This coming Sunday is commonly called (in some circles) “Rogation Sunday,” because it precedes the Rogation Days which have been in the church calendar year of much of the western church for more than a thousand years. Rogation comes from the Latin word “rogare,” which means “to ask.” The Rogation Days have traditionally marked a time of focused supplication at the beginning of the planting season, in which believers earnestly asked God to provide a bountiful harvest.
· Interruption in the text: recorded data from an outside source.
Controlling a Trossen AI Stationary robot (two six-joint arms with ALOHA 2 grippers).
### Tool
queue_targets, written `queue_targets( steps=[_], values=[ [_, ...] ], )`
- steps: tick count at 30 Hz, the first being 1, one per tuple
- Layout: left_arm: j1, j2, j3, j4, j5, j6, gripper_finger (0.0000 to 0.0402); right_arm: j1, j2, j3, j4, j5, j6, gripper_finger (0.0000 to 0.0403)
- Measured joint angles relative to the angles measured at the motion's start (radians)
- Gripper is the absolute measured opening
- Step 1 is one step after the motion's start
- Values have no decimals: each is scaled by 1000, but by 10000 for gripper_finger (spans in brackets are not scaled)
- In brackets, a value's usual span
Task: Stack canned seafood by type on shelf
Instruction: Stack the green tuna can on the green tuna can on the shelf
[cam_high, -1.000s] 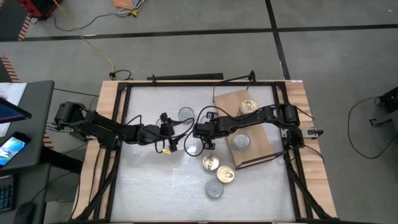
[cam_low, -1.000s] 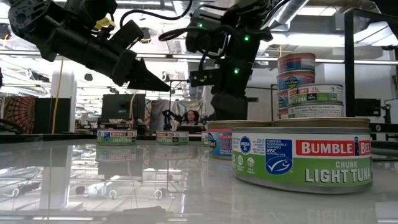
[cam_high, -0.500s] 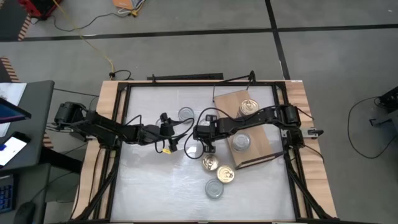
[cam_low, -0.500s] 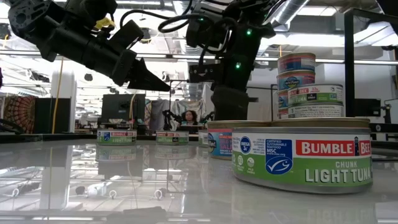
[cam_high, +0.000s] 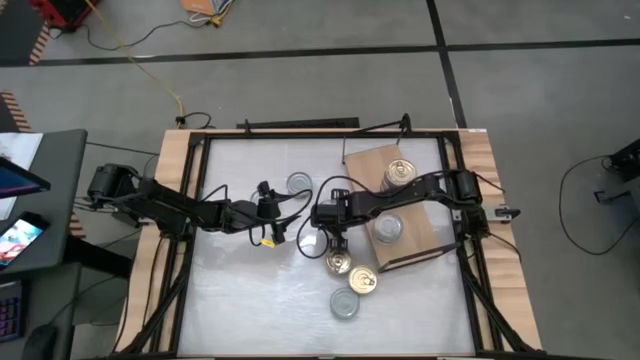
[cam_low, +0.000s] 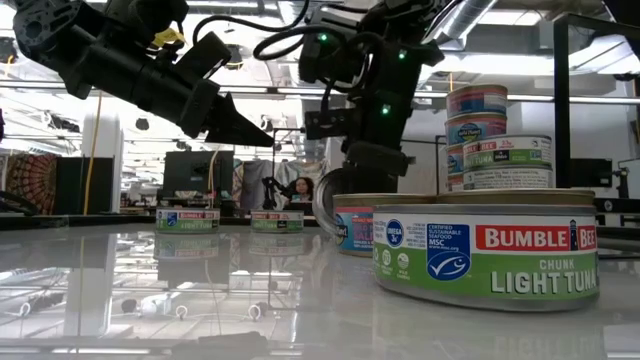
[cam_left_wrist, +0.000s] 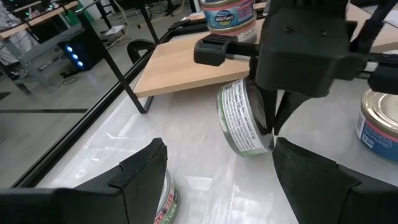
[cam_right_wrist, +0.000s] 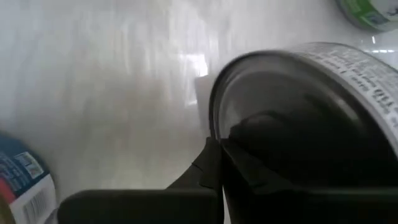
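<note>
1. My right gripper is clamped on the rim of a green-labelled tuna tin, near the middle of the white tabletop; the tin is tipped up on its edge, its lower rim touching the table or just above it, I cannot tell which.
2. The right wrist view shows one finger lying across the tin's grey end.
3. My left gripper hovers just left of that tin, above the table, its fingers spread apart and holding nothing.
4. The wooden shelf lies at the right side of the table; on it a stack of tins stands at the far side, topped by a gold pull-tab lid, and a silver-lidded tin sits nearer.
5. Off the shelf, two gold-lidded tins and a silver-lidded one lie in a line toward the near edge; another silver-lidded tin sits at the far side, left of the shelf.
</note>
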Motion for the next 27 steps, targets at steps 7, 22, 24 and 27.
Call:
queue_targets(
  steps=[7,22,24,27],
  values=[
    [0,0,0,0,0,0,279,27,-2,-4,-13,1,-3,36],
    [0,0,0,0,4,-4,279,83,-11,132,-245,14,-50,36],
    [0,0,0,0,7,-4,279,89,-12,180,-266,16,-94,37],
    [0,0,0,1,8,-4,279,95,-13,231,-267,16,-174,47]
  ],
)
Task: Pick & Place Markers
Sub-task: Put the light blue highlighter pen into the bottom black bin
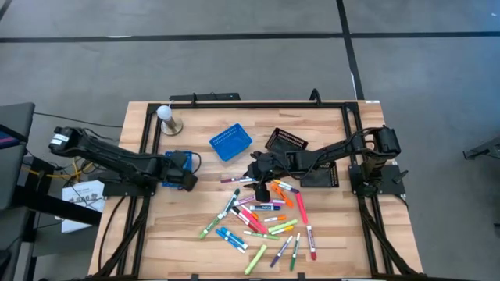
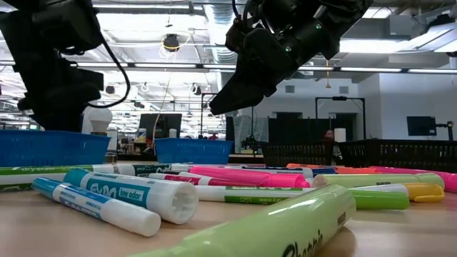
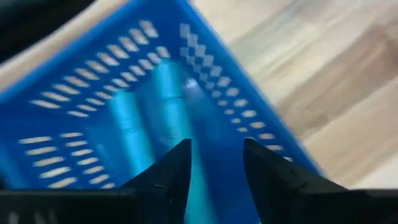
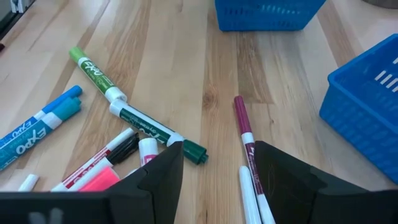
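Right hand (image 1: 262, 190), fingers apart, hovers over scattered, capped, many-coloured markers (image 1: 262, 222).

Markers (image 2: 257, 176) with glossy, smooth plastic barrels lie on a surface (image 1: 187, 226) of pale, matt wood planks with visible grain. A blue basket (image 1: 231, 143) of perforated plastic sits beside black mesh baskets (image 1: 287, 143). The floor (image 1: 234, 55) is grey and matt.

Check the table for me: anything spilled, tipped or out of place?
Nothing is damaged. The markers lie scattered loose on the wood, as expected mid-job. One blue basket sits askew mid-table; the other sits under the left claw.
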Available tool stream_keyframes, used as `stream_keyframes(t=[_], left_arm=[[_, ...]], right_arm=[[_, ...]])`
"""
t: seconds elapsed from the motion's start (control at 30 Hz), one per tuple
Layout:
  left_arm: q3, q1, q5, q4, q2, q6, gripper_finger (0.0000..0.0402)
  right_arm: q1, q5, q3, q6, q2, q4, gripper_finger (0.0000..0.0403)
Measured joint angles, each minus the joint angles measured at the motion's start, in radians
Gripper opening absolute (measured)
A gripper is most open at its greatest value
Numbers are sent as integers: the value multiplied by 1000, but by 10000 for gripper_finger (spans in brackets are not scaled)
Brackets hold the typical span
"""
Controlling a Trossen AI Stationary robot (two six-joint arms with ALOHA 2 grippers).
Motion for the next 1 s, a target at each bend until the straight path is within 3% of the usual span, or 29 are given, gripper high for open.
stream_keyframes(t=[0.23, 0.37, 0.57, 0.77, 1.0], left_arm=[[30, -7, 18, 106, -45, 81, 139], [87, -8, 18, 149, -92, 201, 123], [105, -9, 18, 365, -125, 412, 105], [47, -66, 24, 593, -41, 473, 104], [28, -161, 39, 852, 126, 471, 104]], right_arm=[[0, 0, 0, -2, 0, 0, 180], [0, 0, 0, -2, 0, 0, 180], [0, -2, 0, -2, 0, 25, 174], [21, -88, 0, -42, 0, 76, 159], [56, -107, -1, -122, 0, 101, 145]])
In previous generations, and in much of the world today, survival
was or is very much dependent on a fruitful crop harvest. If the fields
do not produce, people starve. We lose sight of this, because we are so
far removed from our various food sources. We barely notice, for
example, when adverse weather destroys a food staple.
If there is a deep freeze in Spain decimating the orange harvest
this year, we simply eat oranges from South Africa. If there is a
problem obtaining bananas from El Salvador, we’ll import bananas from
Guatemala. When the potatoes we eat are shipped in from Belgium and the
chicken we eat comes from the Netherlands and the tomatoes we eat are
from Turkey—we don’t generally worry too much about famines, floods, or
early frost. Maybe we notice a few cents increase in the prices of our
favorite foods, but we do not go hungry.
I think our general disconnection from agrarian society may be part
of the reason our culture is often so demanding and ungrateful. When we
are removed from the process of planting and reaping—when we can find
plenty to eat at any one of hundreds of restaurants or supermarkets
across the city, we do not readily recognize how much we depend upon the
Lord for basic survival. We never think to truly thank God for his
provision, because we have never really felt the need to ask Him for it.
But even though we may never experience the hardships of crop
failure first-hand, let us not forget our sense of our dependence on
God. For surely, we are dependent. Indeed, all that we have and all that
we are are ultimately from His faithful bounty.
Perhaps, as we enter into the coming Rogation days, we should pay more attention when we pray, “give us this day our daily bread.” May we acknowledge our dependence on God by truly asking and then truly thanking Him for the things we so easily take for granted.